El Teatro Principal de Zaragoza estaba repleto de aspirantes: un romano de Caesaraugusta, una chica con una maceta de albahaca, un paleontólogo de Dinópolis y cientos de personajes característicos. Él llevaba el número 321 pegado a la cota de malla de mithril. Le pidieron empezar con una jota y no se sabía ninguna. Le propusieron algo de Los trovadores del Ebro, pero ni los conocía.
—¿Sabes cantar al menos? —interrogó una voz
desde el patio de butacas.
—Por supuesto —respondió encogiéndose de
hombros—, aunque no entiendo estas pruebas.
—Está claro, caballero. La audición es para «Cántame la Historia de Aragón». ¿Cuál es el problema?
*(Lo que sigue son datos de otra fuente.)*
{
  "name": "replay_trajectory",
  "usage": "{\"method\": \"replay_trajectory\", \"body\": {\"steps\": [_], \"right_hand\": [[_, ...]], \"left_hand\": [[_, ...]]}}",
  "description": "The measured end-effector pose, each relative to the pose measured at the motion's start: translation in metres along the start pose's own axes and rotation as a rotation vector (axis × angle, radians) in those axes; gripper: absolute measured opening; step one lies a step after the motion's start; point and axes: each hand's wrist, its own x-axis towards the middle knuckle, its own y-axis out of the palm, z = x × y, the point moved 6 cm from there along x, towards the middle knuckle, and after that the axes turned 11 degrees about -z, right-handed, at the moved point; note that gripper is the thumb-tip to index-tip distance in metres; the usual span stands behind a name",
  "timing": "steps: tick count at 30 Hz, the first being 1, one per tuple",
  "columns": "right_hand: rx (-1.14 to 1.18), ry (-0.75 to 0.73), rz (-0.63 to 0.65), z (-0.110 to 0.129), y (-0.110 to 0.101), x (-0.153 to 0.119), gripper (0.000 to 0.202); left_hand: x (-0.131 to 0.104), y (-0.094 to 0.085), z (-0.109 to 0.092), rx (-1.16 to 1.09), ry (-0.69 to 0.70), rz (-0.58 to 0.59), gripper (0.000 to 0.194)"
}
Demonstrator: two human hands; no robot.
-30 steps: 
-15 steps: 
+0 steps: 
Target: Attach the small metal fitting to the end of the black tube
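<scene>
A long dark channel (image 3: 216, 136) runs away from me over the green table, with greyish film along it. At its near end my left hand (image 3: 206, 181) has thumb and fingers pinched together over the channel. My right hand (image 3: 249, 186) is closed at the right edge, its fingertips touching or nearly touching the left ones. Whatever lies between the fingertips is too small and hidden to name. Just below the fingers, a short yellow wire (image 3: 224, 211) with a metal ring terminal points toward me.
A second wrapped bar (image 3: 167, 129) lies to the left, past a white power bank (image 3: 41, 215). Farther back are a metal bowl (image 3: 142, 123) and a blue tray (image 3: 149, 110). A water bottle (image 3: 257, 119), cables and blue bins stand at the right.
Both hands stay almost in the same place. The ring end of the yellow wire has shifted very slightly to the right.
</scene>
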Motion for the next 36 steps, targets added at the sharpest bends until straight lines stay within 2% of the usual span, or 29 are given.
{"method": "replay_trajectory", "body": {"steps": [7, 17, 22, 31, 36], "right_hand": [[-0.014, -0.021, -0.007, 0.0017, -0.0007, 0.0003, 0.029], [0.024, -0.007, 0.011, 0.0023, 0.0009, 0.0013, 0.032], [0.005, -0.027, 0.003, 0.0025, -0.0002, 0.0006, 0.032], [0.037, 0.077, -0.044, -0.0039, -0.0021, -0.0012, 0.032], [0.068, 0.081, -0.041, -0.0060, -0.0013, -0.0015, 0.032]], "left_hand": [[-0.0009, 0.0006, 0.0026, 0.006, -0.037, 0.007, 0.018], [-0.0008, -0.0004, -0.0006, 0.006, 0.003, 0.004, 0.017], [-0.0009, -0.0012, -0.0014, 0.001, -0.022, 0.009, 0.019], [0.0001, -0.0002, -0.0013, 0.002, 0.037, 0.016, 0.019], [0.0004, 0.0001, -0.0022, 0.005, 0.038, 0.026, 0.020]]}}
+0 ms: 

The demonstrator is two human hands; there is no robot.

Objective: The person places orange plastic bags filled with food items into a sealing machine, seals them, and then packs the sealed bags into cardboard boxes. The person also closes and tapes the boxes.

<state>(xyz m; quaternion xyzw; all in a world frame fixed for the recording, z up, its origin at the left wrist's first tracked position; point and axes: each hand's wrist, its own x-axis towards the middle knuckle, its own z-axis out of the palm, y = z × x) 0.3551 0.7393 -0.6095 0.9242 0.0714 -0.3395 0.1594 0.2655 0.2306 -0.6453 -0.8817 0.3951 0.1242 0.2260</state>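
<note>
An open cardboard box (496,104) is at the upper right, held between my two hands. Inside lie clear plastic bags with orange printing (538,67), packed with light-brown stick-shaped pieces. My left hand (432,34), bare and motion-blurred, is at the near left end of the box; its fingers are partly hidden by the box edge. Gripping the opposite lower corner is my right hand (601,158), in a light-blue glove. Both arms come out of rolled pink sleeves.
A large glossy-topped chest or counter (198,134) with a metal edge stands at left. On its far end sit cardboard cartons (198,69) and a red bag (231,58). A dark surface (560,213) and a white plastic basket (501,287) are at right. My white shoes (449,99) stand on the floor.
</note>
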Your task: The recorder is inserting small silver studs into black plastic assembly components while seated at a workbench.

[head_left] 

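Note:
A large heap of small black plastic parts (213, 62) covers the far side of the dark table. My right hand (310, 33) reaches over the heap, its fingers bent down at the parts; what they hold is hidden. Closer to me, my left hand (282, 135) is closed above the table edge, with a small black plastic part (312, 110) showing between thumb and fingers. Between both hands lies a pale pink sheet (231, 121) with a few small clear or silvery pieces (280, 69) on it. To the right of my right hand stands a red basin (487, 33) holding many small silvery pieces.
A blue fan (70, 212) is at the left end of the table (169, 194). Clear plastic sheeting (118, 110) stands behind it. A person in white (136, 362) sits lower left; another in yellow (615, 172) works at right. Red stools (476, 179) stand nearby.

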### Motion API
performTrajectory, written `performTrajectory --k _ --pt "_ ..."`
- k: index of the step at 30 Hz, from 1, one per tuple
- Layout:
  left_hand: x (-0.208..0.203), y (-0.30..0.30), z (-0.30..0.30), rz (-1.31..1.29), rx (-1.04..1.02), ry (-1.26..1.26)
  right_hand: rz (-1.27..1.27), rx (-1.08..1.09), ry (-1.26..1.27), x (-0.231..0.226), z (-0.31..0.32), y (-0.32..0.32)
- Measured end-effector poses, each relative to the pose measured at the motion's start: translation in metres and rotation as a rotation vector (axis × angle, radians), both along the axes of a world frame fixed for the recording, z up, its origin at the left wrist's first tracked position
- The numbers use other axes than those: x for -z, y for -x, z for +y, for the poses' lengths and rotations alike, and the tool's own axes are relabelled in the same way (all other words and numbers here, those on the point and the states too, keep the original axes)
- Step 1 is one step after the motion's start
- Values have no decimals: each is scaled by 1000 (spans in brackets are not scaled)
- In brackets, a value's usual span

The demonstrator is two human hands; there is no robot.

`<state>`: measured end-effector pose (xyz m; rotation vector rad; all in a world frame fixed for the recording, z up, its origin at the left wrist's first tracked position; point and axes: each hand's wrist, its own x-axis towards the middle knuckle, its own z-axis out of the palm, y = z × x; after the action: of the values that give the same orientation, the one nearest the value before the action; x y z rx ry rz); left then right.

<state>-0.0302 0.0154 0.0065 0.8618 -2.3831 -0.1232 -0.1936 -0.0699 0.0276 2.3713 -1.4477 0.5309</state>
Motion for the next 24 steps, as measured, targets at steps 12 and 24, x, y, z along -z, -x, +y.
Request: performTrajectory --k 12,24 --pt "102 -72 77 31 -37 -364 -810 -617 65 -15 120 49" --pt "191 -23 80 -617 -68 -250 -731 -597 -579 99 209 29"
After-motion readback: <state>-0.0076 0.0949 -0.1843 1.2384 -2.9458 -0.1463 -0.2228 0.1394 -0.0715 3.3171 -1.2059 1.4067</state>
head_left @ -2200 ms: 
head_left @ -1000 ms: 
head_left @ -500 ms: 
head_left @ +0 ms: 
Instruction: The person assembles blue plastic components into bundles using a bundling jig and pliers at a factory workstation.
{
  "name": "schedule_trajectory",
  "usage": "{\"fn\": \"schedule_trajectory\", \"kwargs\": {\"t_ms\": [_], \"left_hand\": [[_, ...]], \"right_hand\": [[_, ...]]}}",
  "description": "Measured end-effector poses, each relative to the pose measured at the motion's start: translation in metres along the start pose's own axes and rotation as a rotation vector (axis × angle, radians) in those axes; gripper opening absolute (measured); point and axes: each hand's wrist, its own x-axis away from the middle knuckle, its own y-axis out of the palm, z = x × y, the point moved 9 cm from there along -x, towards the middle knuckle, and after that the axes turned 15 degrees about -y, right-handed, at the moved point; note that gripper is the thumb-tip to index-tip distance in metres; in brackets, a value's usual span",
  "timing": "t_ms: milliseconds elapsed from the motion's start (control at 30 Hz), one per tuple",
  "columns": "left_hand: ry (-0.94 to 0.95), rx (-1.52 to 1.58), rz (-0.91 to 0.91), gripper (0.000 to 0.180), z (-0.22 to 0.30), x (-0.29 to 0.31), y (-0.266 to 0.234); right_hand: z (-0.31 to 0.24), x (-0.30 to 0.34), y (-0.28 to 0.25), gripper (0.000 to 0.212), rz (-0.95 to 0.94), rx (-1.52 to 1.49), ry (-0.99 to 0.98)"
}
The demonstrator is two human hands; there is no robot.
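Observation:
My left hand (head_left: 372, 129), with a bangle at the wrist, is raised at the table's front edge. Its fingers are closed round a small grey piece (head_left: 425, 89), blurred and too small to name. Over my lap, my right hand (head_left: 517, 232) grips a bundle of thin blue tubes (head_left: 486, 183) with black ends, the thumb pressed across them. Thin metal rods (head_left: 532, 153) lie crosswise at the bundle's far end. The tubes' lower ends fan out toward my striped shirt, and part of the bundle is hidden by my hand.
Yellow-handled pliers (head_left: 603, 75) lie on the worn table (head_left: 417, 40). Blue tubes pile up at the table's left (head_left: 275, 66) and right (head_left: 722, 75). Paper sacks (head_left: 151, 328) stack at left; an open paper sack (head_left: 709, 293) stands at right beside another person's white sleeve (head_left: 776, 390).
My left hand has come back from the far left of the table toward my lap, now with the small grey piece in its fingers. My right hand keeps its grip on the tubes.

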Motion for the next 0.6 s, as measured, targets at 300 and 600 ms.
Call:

—¡Collons! —soltó estupefacto llevándose la
mano a la frente—. ¿Que no es para un tenor ligero en «El Senyor dels Anillos,
el musical?
—El siguiente —resonó en sus oídos mientras
abandonaba el lugar como un rey privado de su corona y sumamente enfadado con su
agente —. Ya te llamaremos.
Pese al vergonzoso malentendido, sí volvieron a citarle en menos de una semana. A la productora, dama del smial de la STE en la capital maña, le impresionó cómo fue capaz de evocar a un tipo entre Aragorn y Alfonso I el Batallador, además del donaire en el vestuario, en especial las calzas, que llevaba muy bien puestas ciñendo espada.